All vinegar is produced by acetic fermentation, but it can have a long list of base ingredients that result in different types. It’s a kitchen staple, not only for the flavors it can create but also for its ability to stimulate chemical reactions, like tenderizing meat or creating a fluffier batter.
For centuries, vinegar has also proven itself effective for a wide range of household uses, making it a cheap and simple-to-use vital addition to every cupboard.
We’ve all washed a load of clothes and forgot about them. It's so discouraging to smell the mildew when you finally remember and return to the washer. Not only is it unpleasant, but that odor is also hard to get rid of.
White vinegar can't save you from having to rewash your clothes, but adding a cup to the wash water could solve the stink. Some people even add in a few drops of essential oil.
Ripened fruits and veggies in the kitchen attract these pesky critters, but they also like to hang out in drains, garbage bins, mops, cleaning rags, and garbage disposals. Eliminating the source of attraction stops the infestation.
In a small saucer or jar, add some apple cider vinegar and a few drops of liquid dish soap. If you place the jar in the problem area, you’ll soon see that the fruit flies have landed in the liquid. The fruit flies drown in the vinegar and soap remedy, but they won’t be swarming your meal prep areas any longer.
Sometimes, things you discard can leave behind some less-than-pleasant odors, and emptying the bin doesn’t remedy the problem. Pour vinegar over a piece of bread, lay it on a paper towel, and place it in the bottom of the bin.
Leave the vinegar-soaked bread overnight, then remove it the next day. The smell will have magically disappeared! You can also try this technique in other spots that have lingering odors.

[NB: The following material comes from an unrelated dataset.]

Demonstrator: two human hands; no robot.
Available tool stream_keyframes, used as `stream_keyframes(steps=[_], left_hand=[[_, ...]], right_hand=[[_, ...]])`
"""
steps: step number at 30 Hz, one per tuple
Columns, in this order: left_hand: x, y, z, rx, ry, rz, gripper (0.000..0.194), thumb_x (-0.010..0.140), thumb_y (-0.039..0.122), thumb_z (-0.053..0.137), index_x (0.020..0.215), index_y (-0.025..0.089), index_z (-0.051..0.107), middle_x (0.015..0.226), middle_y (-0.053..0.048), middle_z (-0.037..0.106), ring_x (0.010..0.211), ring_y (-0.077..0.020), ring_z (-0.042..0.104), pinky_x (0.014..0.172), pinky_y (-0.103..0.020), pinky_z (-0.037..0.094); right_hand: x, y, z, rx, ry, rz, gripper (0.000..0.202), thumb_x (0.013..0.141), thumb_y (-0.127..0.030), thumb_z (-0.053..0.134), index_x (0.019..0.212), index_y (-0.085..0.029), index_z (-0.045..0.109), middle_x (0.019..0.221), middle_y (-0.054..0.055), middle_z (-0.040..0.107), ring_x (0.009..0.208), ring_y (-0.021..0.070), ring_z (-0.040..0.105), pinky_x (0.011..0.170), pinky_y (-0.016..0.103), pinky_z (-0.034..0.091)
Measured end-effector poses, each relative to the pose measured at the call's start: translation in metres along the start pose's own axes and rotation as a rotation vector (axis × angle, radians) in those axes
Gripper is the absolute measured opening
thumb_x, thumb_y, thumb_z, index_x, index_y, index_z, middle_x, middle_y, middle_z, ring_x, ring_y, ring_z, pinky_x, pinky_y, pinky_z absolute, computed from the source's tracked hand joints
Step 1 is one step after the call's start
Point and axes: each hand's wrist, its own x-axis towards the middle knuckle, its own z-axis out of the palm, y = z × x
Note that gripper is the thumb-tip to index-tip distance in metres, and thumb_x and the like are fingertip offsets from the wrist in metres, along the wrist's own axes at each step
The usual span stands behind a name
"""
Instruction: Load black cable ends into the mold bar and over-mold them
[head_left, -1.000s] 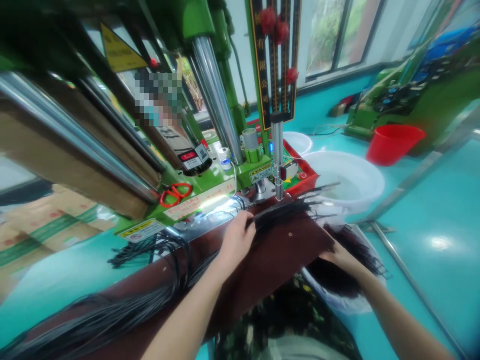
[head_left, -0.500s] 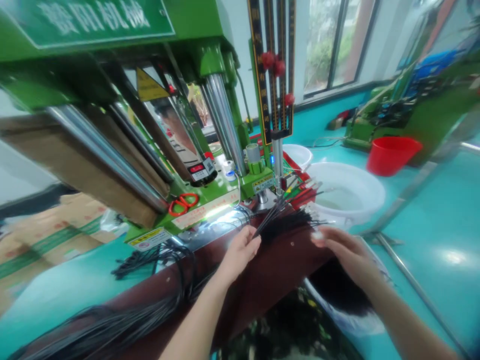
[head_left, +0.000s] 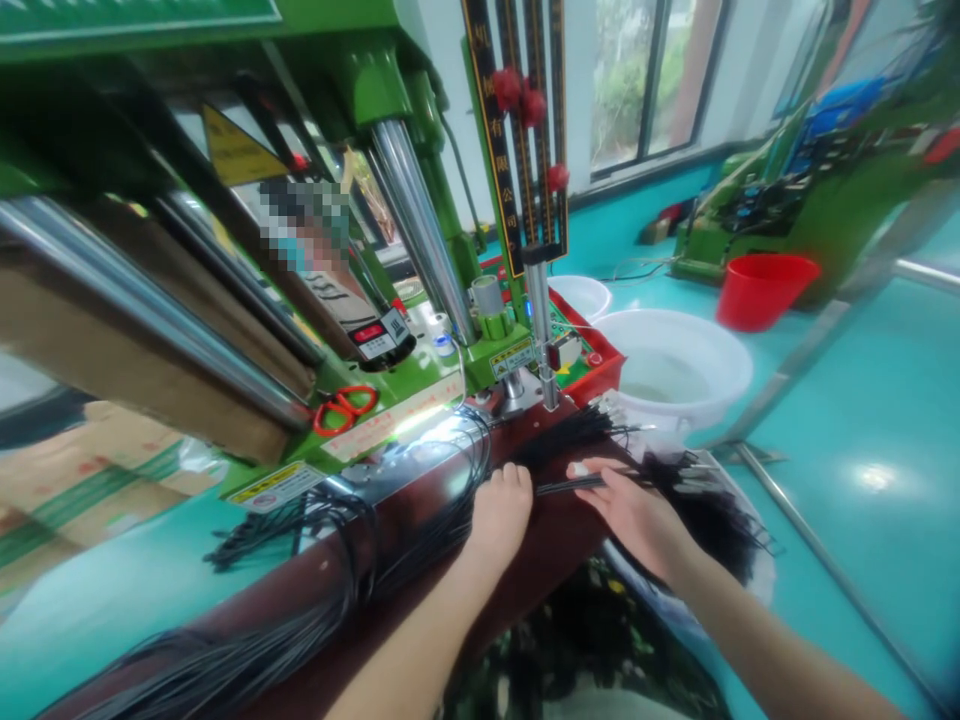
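Closed in a fist, my left hand [head_left: 504, 508] holds thin black cables [head_left: 559, 487] above the dark red table [head_left: 525, 570]. To its right, my right hand [head_left: 634, 515] has its thumb and fingers closed on the same cables, whose ends stick out to the right. White material covers one of its fingertips. A long bundle of black cables [head_left: 247, 640] runs along the table to the lower left. Behind my hands lies another pile of black cables [head_left: 574, 435] with pale ends.
The green machine [head_left: 375, 85] stands behind the table, with orange-handled scissors [head_left: 345, 410] on its base. At the right are a white tub [head_left: 671, 400], a red bucket [head_left: 765, 290] and a white bin [head_left: 761, 600] with cables. A person [head_left: 322, 260] is beyond the machine.
The cables in my left hand have swung from pointing up and away to lying level toward the right. My right hand has moved left and closed on them. The camera view has shifted.
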Motion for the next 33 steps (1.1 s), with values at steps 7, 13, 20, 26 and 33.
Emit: stream_keyframes(steps=[7,13,20,26,33], left_hand=[[-0.004,-0.013,-0.023,-0.090,0.061,0.056,0.012,0.078,0.008,0.043,0.086,0.015,0.050,0.086,-0.009,0.056,0.080,-0.0220,0.055,0.063,-0.029,0.044],[-0.032,0.008,-0.036,-0.415,-0.128,-0.008,0.024,0.077,0.011,0.040,0.099,0.014,0.050,0.077,-0.010,0.062,0.068,-0.0222,0.060,0.059,-0.028,0.042],[-0.095,0.016,-0.040,-0.715,-0.471,0.191,0.019,0.077,0.021,0.045,0.085,0.017,0.062,0.070,-0.010,0.065,0.059,-0.0219,0.059,0.054,-0.028,0.038],[-0.114,-0.006,-0.031,-1.288,-0.776,0.386,0.009,0.069,0.027,0.059,0.075,0.020,0.059,0.059,0.003,0.052,0.048,-0.0095,0.045,0.046,-0.020,0.029],[-0.077,0.047,-0.033,-2.524,-0.139,-0.446,0.041,0.063,0.048,0.069,0.076,0.018,0.045,0.050,0.006,0.046,0.035,-0.0033,0.037,0.038,-0.016,0.027]], right_hand=[[-0.002,0.004,-0.004,0.070,-0.087,0.135,0.020,0.084,-0.035,0.052,0.092,-0.020,0.063,0.103,0.007,0.065,0.105,0.0214,0.057,0.102,0.041,0.034],[0.004,-0.009,0.006,0.080,-0.078,0.117,0.024,0.080,-0.036,0.055,0.098,-0.021,0.062,0.101,0.007,0.067,0.105,0.0234,0.057,0.102,0.045,0.033],[-0.012,-0.024,0.031,-0.321,-0.460,0.121,0.023,0.082,-0.031,0.054,0.074,-0.016,0.070,0.084,0.009,0.070,0.089,0.0232,0.063,0.095,0.043,0.038],[-0.025,0.001,0.047,-0.538,-0.751,0.226,0.022,0.081,-0.032,0.055,0.076,-0.017,0.070,0.098,0.007,0.068,0.103,0.0225,0.057,0.098,0.041,0.034],[-0.007,0.015,0.061,-0.648,-0.547,0.311,0.036,0.077,-0.038,0.060,0.110,-0.025,0.061,0.109,0.006,0.064,0.097,0.0220,0.060,0.087,0.039,0.045]])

Over time, bath towels lose their soft, absorbent fluffiness. Revitalize your towels by adding just a half-cup of vinegar in the wash cycle, but wait until the final rinse cycle. Not only will your towels come out fluffier, but they’ll smell fresher!
Cleaning experts suggest that for high-efficiency top-loaders or front-loaders, filling the fabric softener dispenser to the maximum level with vinegar allows it to dispense during the final rinse.
This hack works best if you rub a bit of vinegar into the stain as soon as possible. You can then throw it into your hamper with the rest of your clothes until you do a load of laundry.
Vinegar is great for coffee and tea stains, as well as mustard, tomato, sweat, grass, and bloodstains. For super-stubborn stains, try making a paste of equal parts of baking soda and vinegar.
Who has time to iron wrinkled clothes? This handy tip calls for a teaspoon of hair conditioner, two cups of water, and just a tablespoon of white vinegar, mixed in a spray bottle.
Once you remove your clothes from the dryer, spray them lightly with the concoction. This DIY spray relaxes the fibers and releases wrinkles, like magic.
Hard water has high calcium and magnesium levels, leaving behind a mineral buildup that can lead to problems with your dishwasher. You’ll notice a chalky residue inside the dishwasher first, and then it starts to appear on your glasses and dishes as well.
Vinegar’s acidity not only removes hard water buildup but can also unclog a dishwasher drain hose. Pour one cup of vinegar into a dishwasher-safe container and set it on the top rack. Cycle through a regular wash. The vinegar breaks up food particles and grease as it’s dissolving the hard water deposits. Leave the door open afterward and allow the inside to dry.
Glass cleaner doesn’t always cut it when trying to clean off the dirt and grime buildup on your car’s windshields and windows. Spray vinegar on the glass, full-strength, and then scrub the filth away.
It’s the acid in the vinegar that does the trick. It cuts through the buildup and leaves those vital viewers clear and grime-free.
You’ll need an ice tray, some lemon wedges, water, and vinegar for this easy-to-use cleaning hack for your garbage disposal. Place a lemon wedge in each of the ice tray compartments, then fill with one part water and one part vinegar. Place in the freezer til frozen solid.
When you need to freshen up your disposal, drop in one or two cubes and flip the switch. This process gets rid of the disgusting buildup and leaves behind a fresh lemon scent in your kitchen.
Researchers say that soaking fresh produce in one part vinegar and three parts water is a safe and effective way to remove bacteria and fungi. Clean the sink thoroughly before adding the water and vinegar and soak the produce for five to 10 minutes.
Although washing with cold water should remove about 98% of the bacteria present on the outside of fruits and veggies, it doesn’t hurt to take a few extra steps if you’re concerned. Some people claim that soaking produce in a sink filled with vinegar and water will extend the shelf life of fruits and veggies, too, but research hasn’t proven this to be true.